Work item: Without the pictures, output the records below exactly as they are.

Available data:
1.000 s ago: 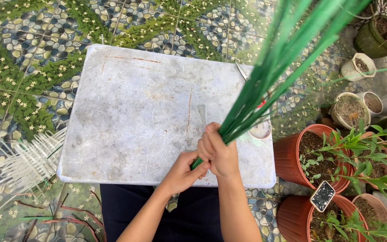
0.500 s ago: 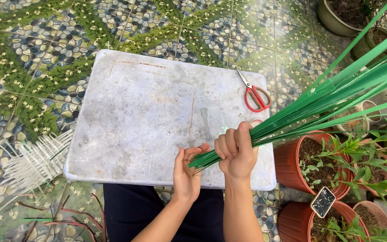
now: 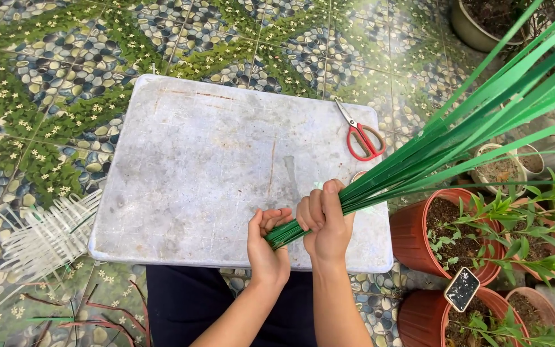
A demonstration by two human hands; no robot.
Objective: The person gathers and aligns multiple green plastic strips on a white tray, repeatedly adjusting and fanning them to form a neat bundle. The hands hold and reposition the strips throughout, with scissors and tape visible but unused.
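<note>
Head view, grey slab surface [image 3: 181,180] on pebble-patterned floor, bundle of long green leaf strips [image 3: 457,138] fanning beyond the surface's right edge, both hands clamped on its base over the surface's near edge, right hand [image 3: 324,222], left hand [image 3: 266,247], red-handled scissors [image 3: 362,135] at the surface's far right corner.

Glossy green leaf strips [image 3: 457,138], a scuffed matt grey board [image 3: 207,167], red-plastic-handled scissors [image 3: 362,135].

Scissors [image 3: 362,136] on board [image 3: 213,167], far right corner; potted plants [image 3: 483,238] right of board; woven mat [image 3: 46,234] left.
</note>
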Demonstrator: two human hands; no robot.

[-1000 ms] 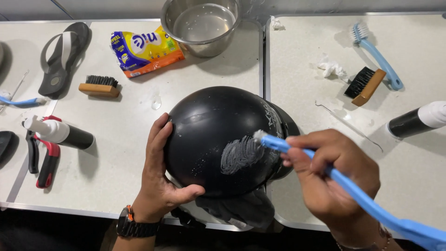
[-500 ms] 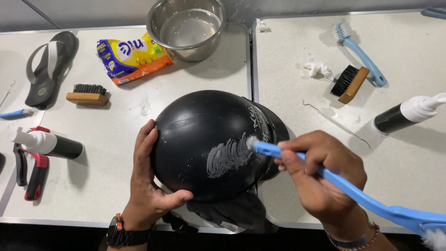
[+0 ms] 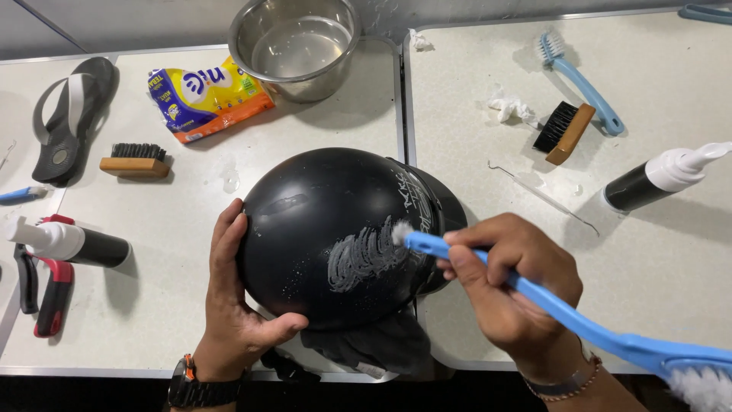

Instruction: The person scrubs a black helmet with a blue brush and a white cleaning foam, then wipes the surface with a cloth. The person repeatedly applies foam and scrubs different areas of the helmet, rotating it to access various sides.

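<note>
My left hand (image 3: 240, 305) cups the near-left side of the black helmet (image 3: 335, 236), palm flat on the shell, thumb hooked under its lower edge, fingers spread narrow up the curve. Helmet sits dome-up across the seam between the two white tables (image 3: 191, 229), near the front edge, on a dark cloth (image 3: 374, 343). My right hand (image 3: 507, 282) is closed round the blue double-ended brush (image 3: 534, 294), pinched close to the small head; the white bristles touch the shell at the edge of a grey foamy scribble patch (image 3: 366, 259), just left of the white lettering. Long handle runs back past my wrist, big bristle end hangs off lower right. To do this well I judge: keep left hand braced so the dome doesn't roll, short overlapping strokes, light pressure, grip staying near the head for control. Foam is thin and patchy, likely wants spreading wider. Steel bowl (image 3: 297, 46) of water stands behind the helmet, apart. Pump bottle (image 3: 663, 179) lies well right, another pump bottle (image 3: 72, 244) left, wooden brush (image 3: 564, 130) far right.
</note>
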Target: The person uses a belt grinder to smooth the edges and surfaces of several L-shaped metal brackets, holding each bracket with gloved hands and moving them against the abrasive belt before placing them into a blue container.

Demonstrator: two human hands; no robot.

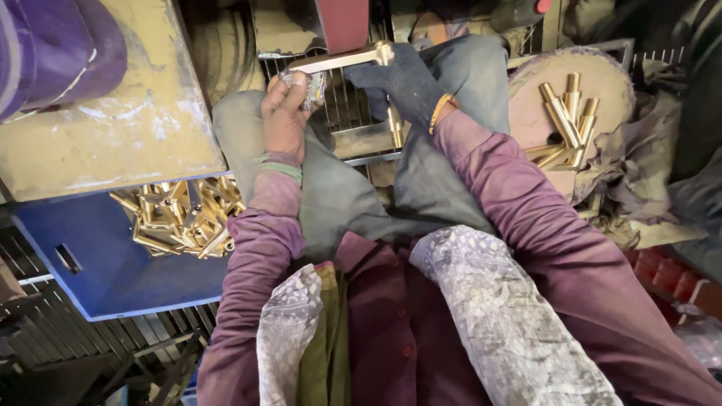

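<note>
Seated over a metal grate (pixel 342 105), the gloved right hand (pixel 402 83) clamps a brass handle (pixel 353 58) steady while the left hand (pixel 286 113) closes around a crumpled abrasive scrap (pixel 314 84) against it.

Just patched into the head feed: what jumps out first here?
The long brass part at top centre, held between the bare left hand and the cloth-wrapped right hand, up against a dark red belt. Next, the heap of shiny brass pieces in the blue tray at left. A smaller cluster of brass tubes lies on the round pad at right.
</note>
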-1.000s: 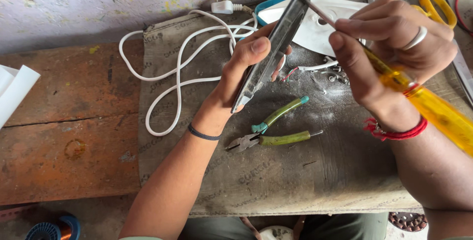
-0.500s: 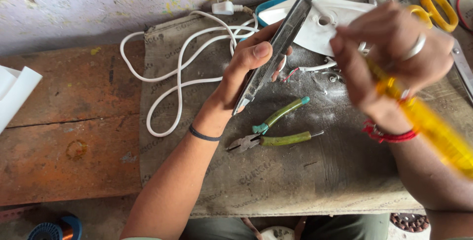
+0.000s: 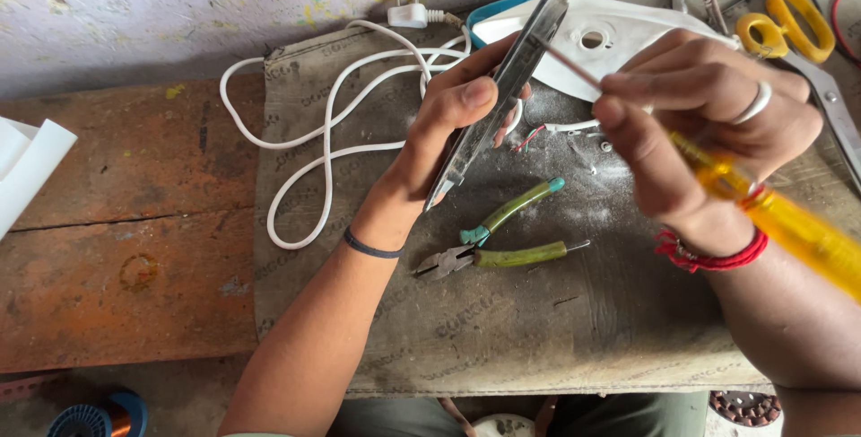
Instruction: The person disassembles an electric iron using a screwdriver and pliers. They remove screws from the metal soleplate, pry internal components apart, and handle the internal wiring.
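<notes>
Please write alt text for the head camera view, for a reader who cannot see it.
A person's left hand holds a flat metal plate on edge while the right hand puts a yellow-handled screwdriver to it. Below them, green-handled pliers lie on a grey mat, with a coiled white power cord, a white plastic housing and yellow-handled scissors behind.

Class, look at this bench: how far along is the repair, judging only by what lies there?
Done: the white casing lies apart from the metal plate, with loose wires and screws bare on the mat. In hand: the left hand holds the plate on edge, and the right hand sets the yellow screwdriver tip against it. Left: casing and plate are not rejoined; pliers lie unused.
</notes>
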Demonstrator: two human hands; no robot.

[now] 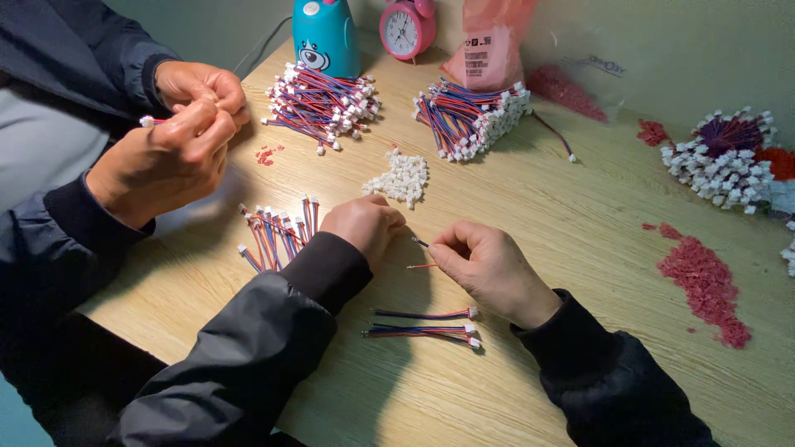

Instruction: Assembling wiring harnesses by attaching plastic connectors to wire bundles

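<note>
My right hand (489, 269) pinches a short red and blue wire pair (421, 253), whose bare ends stick out toward my left hand. My left hand (364, 225) rests curled on the wooden table (538, 199), just below a small heap of white plastic connectors (403, 177); I cannot tell whether it holds one. Left of it lies a fan of finished wires with white plugs (277, 232). A few more finished wires (426, 324) lie near my wrists.
Another person's two hands (178, 132) work on a wire at the left. Large bundles of plugged wires (321, 103) (470, 116) (722, 153) lie at the back, beside a teal toy (326, 35), a pink alarm clock (407, 28) and a pink bag (489, 45). Red scraps (704, 281) are scattered at the right.
</note>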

Solution to this problem:
1.000 s ago: 
0.500 s ago: 
now: 
A demonstration by two human hands; no robot.
Objective: The person gathers and aligns multiple green plastic strips on a white tray, repeatedly adjusting and fanning them to form a neat bundle. The hands hold and reposition the strips throughout, with scissors and tape visible but unused.
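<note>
Head view, grey slab surface [image 3: 181,180] on pebble-patterned floor, bundle of long green leaf strips [image 3: 457,138] fanning beyond the surface's right edge, both hands clamped on its base over the surface's near edge, right hand [image 3: 324,222], left hand [image 3: 266,247], red-handled scissors [image 3: 362,135] at the surface's far right corner.

Glossy green leaf strips [image 3: 457,138], a scuffed matt grey board [image 3: 207,167], red-plastic-handled scissors [image 3: 362,135].

Scissors [image 3: 362,136] on board [image 3: 213,167], far right corner; potted plants [image 3: 483,238] right of board; woven mat [image 3: 46,234] left.
</note>
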Demonstrator: two human hands; no robot.

[-1000 ms] 
[-500 ms] 
[+0 ms] 

Instruction: The person scrubs a black helmet with a blue brush and a white cleaning foam, then wipes the surface with a cloth. The person repeatedly applies foam and scrubs different areas of the helmet, rotating it to access various sides.

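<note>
My left hand (image 3: 240, 305) cups the near-left side of the black helmet (image 3: 335, 236), palm flat on the shell, thumb hooked under its lower edge, fingers spread narrow up the curve. Helmet sits dome-up across the seam between the two white tables (image 3: 191, 229), near the front edge, on a dark cloth (image 3: 374, 343). My right hand (image 3: 507, 282) is closed round the blue double-ended brush (image 3: 534, 294), pinched close to the small head; the white bristles touch the shell at the edge of a grey foamy scribble patch (image 3: 366, 259), just left of the white lettering. Long handle runs back past my wrist, big bristle end hangs off lower right. To do this well I judge: keep left hand braced so the dome doesn't roll, short overlapping strokes, light pressure, grip staying near the head for control. Foam is thin and patchy, likely wants spreading wider. Steel bowl (image 3: 297, 46) of water stands behind the helmet, apart. Pump bottle (image 3: 663, 179) lies well right, another pump bottle (image 3: 72, 244) left, wooden brush (image 3: 564, 130) far right.
</note>
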Target: The person uses a belt grinder to smooth the edges and surfaces of several L-shaped metal brackets, holding each bracket with gloved hands and moving them against the abrasive belt before placing them into a blue container.

Demonstrator: two human hands; no robot.


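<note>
Seated over a metal grate (pixel 342 105), the gloved right hand (pixel 402 83) clamps a brass handle (pixel 353 58) steady while the left hand (pixel 286 113) closes around a crumpled abrasive scrap (pixel 314 84) against it.

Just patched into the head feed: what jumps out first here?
The long brass part at top centre, held between the bare left hand and the cloth-wrapped right hand, up against a dark red belt. Next, the heap of shiny brass pieces in the blue tray at left. A smaller cluster of brass tubes lies on the round pad at right.
</note>
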-1.000s: 
-0.500s: 
+0.000s: 
Instruction: The person disassembles an electric iron using a screwdriver and pliers. They remove screws from the metal soleplate, pry internal components apart, and handle the internal wiring.
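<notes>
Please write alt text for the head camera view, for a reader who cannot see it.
A person's left hand holds a flat metal plate on edge while the right hand puts a yellow-handled screwdriver to it. Below them, green-handled pliers lie on a grey mat, with a coiled white power cord, a white plastic housing and yellow-handled scissors behind.

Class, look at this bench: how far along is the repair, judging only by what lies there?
Done: the white casing lies apart from the metal plate, with loose wires and screws bare on the mat. In hand: the left hand holds the plate on edge, and the right hand sets the yellow screwdriver tip against it. Left: casing and plate are not rejoined; pliers lie unused.
</notes>
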Demonstrator: two human hands; no robot.

[now] 

Instruction: Assembling wiring harnesses by attaching plastic connectors to wire bundles

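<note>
My right hand (489, 269) pinches a short red and blue wire pair (421, 253), whose bare ends stick out toward my left hand. My left hand (364, 225) rests curled on the wooden table (538, 199), just below a small heap of white plastic connectors (403, 177); I cannot tell whether it holds one. Left of it lies a fan of finished wires with white plugs (277, 232). A few more finished wires (426, 324) lie near my wrists.
Another person's two hands (178, 132) work on a wire at the left. Large bundles of plugged wires (321, 103) (470, 116) (722, 153) lie at the back, beside a teal toy (326, 35), a pink alarm clock (407, 28) and a pink bag (489, 45). Red scraps (704, 281) are scattered at the right.
</note>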

This exercise is now finished.